Inocente’s building after the time he took that boat out of the marina.”

“I just wanted
what he owed me,” Silvio said. “But what did you mean when you said this was a
ransom?”

“Do you remember
the day Rico and I got a reward for saving the kidnapped kid? Morelos de Gama’s
kid?”

Silvio nodded.

“It was the same
counterfeit.” Emilia shook the bills. “Just like this.”

“Inocente gave it
to you,” Silvio said slowly. “That’s why you thought he and I were doing shit
together.”

“The car we left
on the road was full of it and somebody knew,” Emilia said. She told him about
being assigned to take Kurt Rucker back to the hotel, finding the army
checkpoint gone, and the attack on the highway. “We took the car apart and
found the money. A bank told us it was fake,” she finished. “So we left it on
the side of the road and the next day the money was gone and the child was in
the car.”

“Morelos de Gama
paid his kid’s ransom with counterfeit?” Silvio had made no move to close the
car door and seemed genuinely confused by the details Emilia had laid out. “Is
that what this water company crap’s been all about?”

“I don’t know
exactly what happened.” The sun was setting and it would soon be dark. “The
Pinkerton agent who worked for the family turned the ransom over to somebody
who said he was Lt. Inocente. An accomplice, I guess. He was supposed to do the
actual handoff to pay the kidnappers. The Pinkerton agent turned over pesos.
But the ransom the kidnappers took in exchange for the child was in counterfeit
dollars.”

Silvio shrugged.
“So Inocente and his pal switched it. They knew where they could get
counterfeit at a discount, did a switch, and kept the real.”

Emilia’s jaw
dropped, as if he’d just proven that the world was round. “He switched it,” she
repeated. It made perfect sense. “He kept the real money. Arranged for the
counterfeit to be used to pay off the kidnappers. Kept both the real ransom and
some of the counterfeit to cover his gambling debts.”

“So who was the
accomplice?” Silvio asked.

I thought it
was you
, Emilia wanted to say but didn’t. Alan Denton had said that the man
who’d claimed to be Fausto Inocente had looked like a wrestler. Silvio wasn’t
the only man who looked like that. She didn’t know what to think.

“Maybe Morelos de
Gama found out and killed him.” Silvio pulled out his notebook and thumbed
through the pages.

“His alibi
checks,” Emilia said. “He was in Chicago with his wife and child at some
hospital for amputees.”

“He either
contracted it,” Silvio surmised. “Or the kidnappers took out Inocente because
they know he delivered fake cash.”

“But what about
Lt.
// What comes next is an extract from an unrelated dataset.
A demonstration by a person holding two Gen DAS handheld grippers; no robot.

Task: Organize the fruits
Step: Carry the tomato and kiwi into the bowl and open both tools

Inocente having had sex right before he died?” Emilia asked.

“I didn’t bang
him,” Silvio exclaimed.

Emilia almost
laughed.

“Look,” Silvio
said. “My guess is that Morelos de Gama’s kid got snatched because he’s dealing
in somebody else’s territory. Inocente might have been his partner. Tidy source
of gambling money that he can’t squeeze out of his brother. Rivals snatch the
Morelos de Gama kid to shut down their operation. Inocente sees that there’s an
opportunity to get something out of the deal for himself, switches the ransom,
but never tells Morelos de Gama. Inocente also pockets a little of the fake
stuff thinking it will come in handy at some point.”

“What if he was
one of the kidnappers,” Emilia argued. “Morelos de Gama doesn’t know. Just
thinks he can help. Bruno Inocente’s brother and all.”

“Maybe.” Silvio
sounded skeptical. “But why call the police to deal with a kidnapper when they
have Pinkerton? No, I think they were partners and Inocente double-crossed him.
Or the accomplice who received the money from Pinkerton double crossed both of
them.”

Emilia sat
quietly, trying to process this new view of Silvio. He was smart, a linear
thinker. Had Obregon hoped to scare Emilia into keeping Silvio out of things,
not because he was a dirty cop as Obregon claimed, but because he knew Silvio
was a good detective? What part of all of this did Obregon not want them to
discover?

“What happened to
your partner?” she asked.

Silvio shrugged.
“As far as I can tell Fuentes is a calculating rat out to get what he can.”

“I meant Garcia.”

The interior of
the car grew very still. Silvio stared straight ahead.

“Besides my wife,
he was my best friend,” Silvio finally said.

Emilia waited.

“He was just in
the wrong place at the wrong time.”

“Inocente
questioned your judgment pretty strongly,” she said.

“Inocente was a
fucking asshole.”

Emilia thought
about Silvio’s wife, her concern for the
barrio’s
children and her open
manner in speaking with Emilia. Silvio’s wife didn’t live with a man who bashed
in skulls and killed friends and then tried to cover it up with layers and
layers--.


Por Dios
,”
Emilia blurted. The answer was like a bolt from the blue. “The Maxitunnel. He
was the partner and it’s their distribution point.”

Silvio turned to
look at her. “What the fuck are you talking about?”


El teniente
was interested in tunnel construction,” Emilia said rapidly. “He’d talked to
some specialist in hydraulic concrete. Built a strange prototype tunnel with
these ventilation holes.”

“The Maxitunnel is
the main artery,” Silvio said. “Into Zetas territory.”

“El Machete is a
feeder gang for the Zetas,” Emilia said. “There are connections. I’m just not
sure what.”

“Keep going,”
Silvio said.

The parking lot
guard approached the car. Silvio saw him in the side mirror and held his arm
outside the car, middle finger raised. The guard slunk back to his shack.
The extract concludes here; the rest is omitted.